Pedway to Heaven (or: Let’s make Lexington the “Pedway Capital of the World!”)

August 22, 2010
By David M. F. Schankula

There’s a Dudley who’s sure
All that glitters is gold
And he’s buying a Pedway to heaven

When he gets there he knows
If the hotels are all closed
With a word he can get what he paid for

Ooh, ooh, ooh, ooh, ooh
And he’s buying a Pedway to heaven…

Dudley Webb and his Mayor, Jim Newebberry, are on the verge of bringing their grand vision to reality.

Sure, “CentrePointe” does not yet exist and its current business plan – a hotel twice as expensive as the competition achieving occupancy rates well above the city’s current average – makes absolutely no sense. And the fifty million dollar condos aren’t exactly a hot commodity.

But Jim Newberry and the Family Webb know something the rest of us do not. They have a secret weapon.

It is the power of the Pedway.

As we have detailed over and over, the CentrePointe project as a whole is laughable: high on ego, short on funding, mindless in design, lacking in brains, etc.

But its Pedway system… oh, the CentrePointe Pedway system is genius. We hope this thing gets built some magical day in the future just because of the heavenly Pedways it offers the well-healed citizens of this fair city.

You see, even if the CentrePointe monstrosity sits essentially empty and serves no purpose for the vast majority of Lexington’s citizens – it will still have the Pedways!

Like Festival Market, Victorian Square, the Big Blue Building, the “World Trade Center” and the “Radisson” hotel before it, if there is one thing the Webb Company knows how to do… it’s build Pedways.

If there’s another thing they know how to do it’s build giant useless buildings that sit empty for years and are of little use to anyone.

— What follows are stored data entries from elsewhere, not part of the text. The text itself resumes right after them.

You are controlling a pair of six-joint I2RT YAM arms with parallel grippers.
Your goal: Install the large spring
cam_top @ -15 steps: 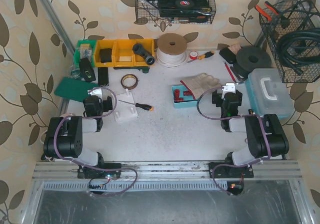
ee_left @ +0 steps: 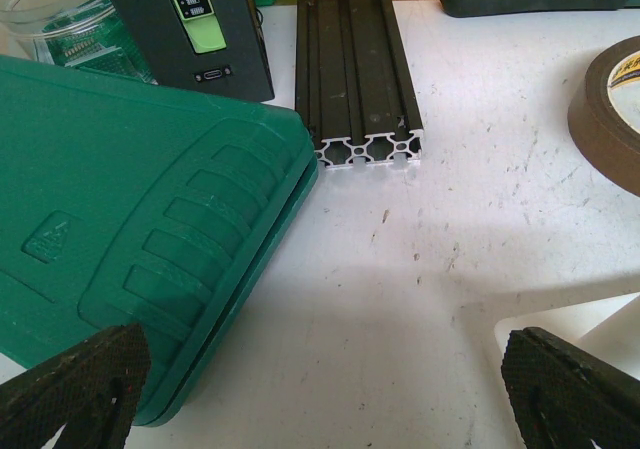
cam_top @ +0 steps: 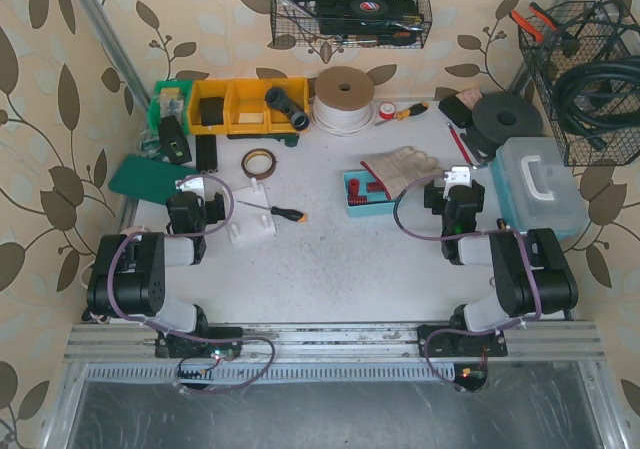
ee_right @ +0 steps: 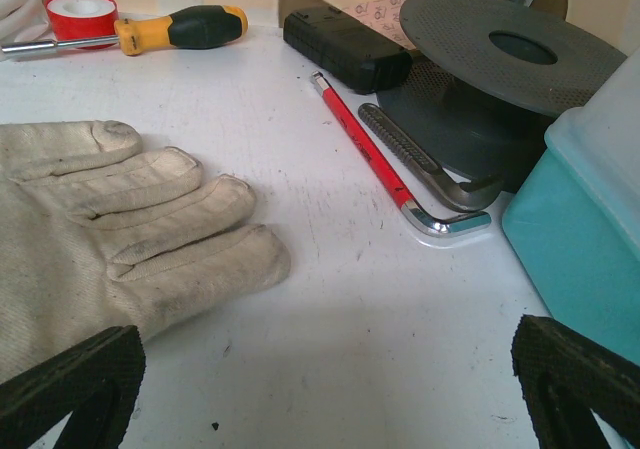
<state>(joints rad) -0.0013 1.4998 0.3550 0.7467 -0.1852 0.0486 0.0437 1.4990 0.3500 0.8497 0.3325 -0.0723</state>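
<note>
The large spring does not show in any view. My left gripper (cam_top: pixel 190 197) rests low over the table on the left and stands open, its black fingertips (ee_left: pixel 75 384) at the bottom corners of the left wrist view with only bare table between them (ee_left: pixel 320 389). A white printed block (cam_top: pixel 250 224) lies just right of it, and its corner (ee_left: pixel 590 324) shows by the right fingertip. My right gripper (cam_top: pixel 456 184) is open too, over bare table (ee_right: pixel 330 389), between a work glove (ee_right: pixel 110 219) and a teal toolbox (ee_right: pixel 590 219).
A green case (ee_left: pixel 120 219), a black rail (ee_left: pixel 355 69) and a tape roll (ee_left: pixel 610 109) lie ahead of the left gripper. A red hex key (ee_right: pixel 365 149), black discs (ee_right: pixel 510 49) and a screwdriver (ee_right: pixel 170 29) lie ahead of the right. Yellow bins (cam_top: pixel 235 104) line the back.
</note>
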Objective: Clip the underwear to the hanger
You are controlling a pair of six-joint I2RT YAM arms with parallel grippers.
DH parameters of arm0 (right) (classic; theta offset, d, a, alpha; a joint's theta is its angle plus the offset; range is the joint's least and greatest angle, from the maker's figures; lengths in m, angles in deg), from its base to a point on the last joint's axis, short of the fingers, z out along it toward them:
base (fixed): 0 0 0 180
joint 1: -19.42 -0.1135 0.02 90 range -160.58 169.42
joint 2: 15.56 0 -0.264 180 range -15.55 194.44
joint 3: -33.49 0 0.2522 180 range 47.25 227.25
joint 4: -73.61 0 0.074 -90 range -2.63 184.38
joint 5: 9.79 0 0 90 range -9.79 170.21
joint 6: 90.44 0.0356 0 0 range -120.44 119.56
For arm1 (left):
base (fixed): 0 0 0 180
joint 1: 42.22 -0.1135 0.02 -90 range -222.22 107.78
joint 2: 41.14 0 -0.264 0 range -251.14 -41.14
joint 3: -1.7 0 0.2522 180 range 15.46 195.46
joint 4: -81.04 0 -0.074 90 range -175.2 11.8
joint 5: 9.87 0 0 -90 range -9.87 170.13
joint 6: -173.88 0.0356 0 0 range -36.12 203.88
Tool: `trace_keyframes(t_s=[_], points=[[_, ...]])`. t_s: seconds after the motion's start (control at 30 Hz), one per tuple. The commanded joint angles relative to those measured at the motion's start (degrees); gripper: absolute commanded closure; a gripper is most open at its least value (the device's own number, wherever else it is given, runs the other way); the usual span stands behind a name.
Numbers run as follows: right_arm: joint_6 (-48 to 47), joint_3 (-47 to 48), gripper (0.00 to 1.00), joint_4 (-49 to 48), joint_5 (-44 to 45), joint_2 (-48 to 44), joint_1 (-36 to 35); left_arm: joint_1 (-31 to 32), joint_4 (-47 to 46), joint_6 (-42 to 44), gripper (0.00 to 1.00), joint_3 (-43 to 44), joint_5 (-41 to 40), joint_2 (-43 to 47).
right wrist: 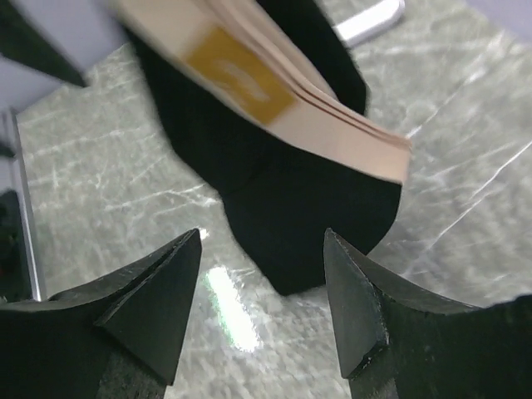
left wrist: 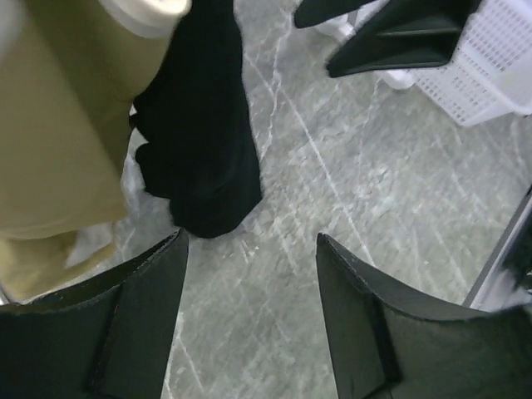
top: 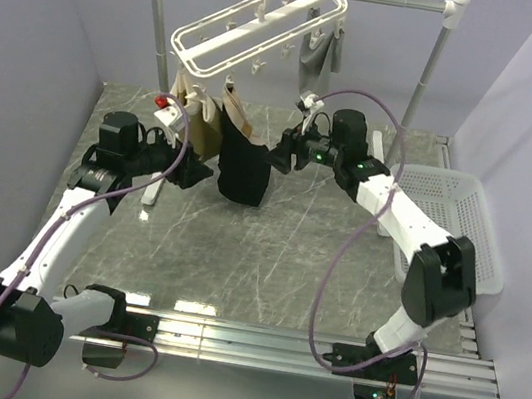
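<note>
Pale lilac walls (top: 34,1) enclose a grey marbled table (top: 266,260) with a white basket (top: 470,191) at right.

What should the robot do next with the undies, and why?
Probably close the right end effector on the drooping end of the waistband and lift it to a free hanger clip: the underwear hangs slanted, seemingly from one clip, and that end effector is open.

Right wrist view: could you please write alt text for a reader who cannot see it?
Black soft-fabric underwear with a tan waistband hangs over the grey marbled tabletop, just beyond the right end effector, whose two black fingers stand open and empty.
</note>
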Motion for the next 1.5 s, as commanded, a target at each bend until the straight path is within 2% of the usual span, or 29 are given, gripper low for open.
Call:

And if there’s a third thing, it’s making big promises they can’t keep and somehow getting away with it time and time again.

Which is where the Pedways to Heaven come in.

In the spirit of civic cooperation, with the best interests of the community in mind, we at Barefoot & Progressive have a modest proposal.

Let us build Pedways in our time!

Let us come together in support of the CentrePointe boondoggle simply so that we might walk upon air, floating above the riffraff of homeless people who congregate in the failed 1980s Webb World Coal complex, aka, Phoenix Park.

Let us float in the sky like Elijah, or CentrePointe’s funding, or the Webb Companies’ unimpeachable record. Let us be closer to the Heavens.

Let us have Pedways.

fig. 1: Latest “CentrePointe” design, with one of two proposed pedways.

Little noticed in the hubub of new designs, the Webbs are still plotting their Pedway dream. As you see in the design drawing above, the modifided TombeStone drawing features a Pedway stretching across what appears to be Upper Street, above McCarthy’s and into the Big Blue Building’s parking lot.

The CentrePointe TIF plan – the one that will cost Lexington taxpayers $7 Million and state taxpayers three times that much – provides funding for these Pedways as “infrastructure improvements.”

Originally, the Webb/Newberry CentrePointe plan included another Pedway spanning the rabble enclave of Phoenix Park, connecting the mythical hotel/condo complex to the Library parking garage.

It is imperative that this stretch of Pedway be built – for reasons that become clear below.

As a city, it’s important to be known for something. Currently, Lexington is the Horse Capital of the World and the Basketball Capital of the World. But now is the time to diversify our world renown.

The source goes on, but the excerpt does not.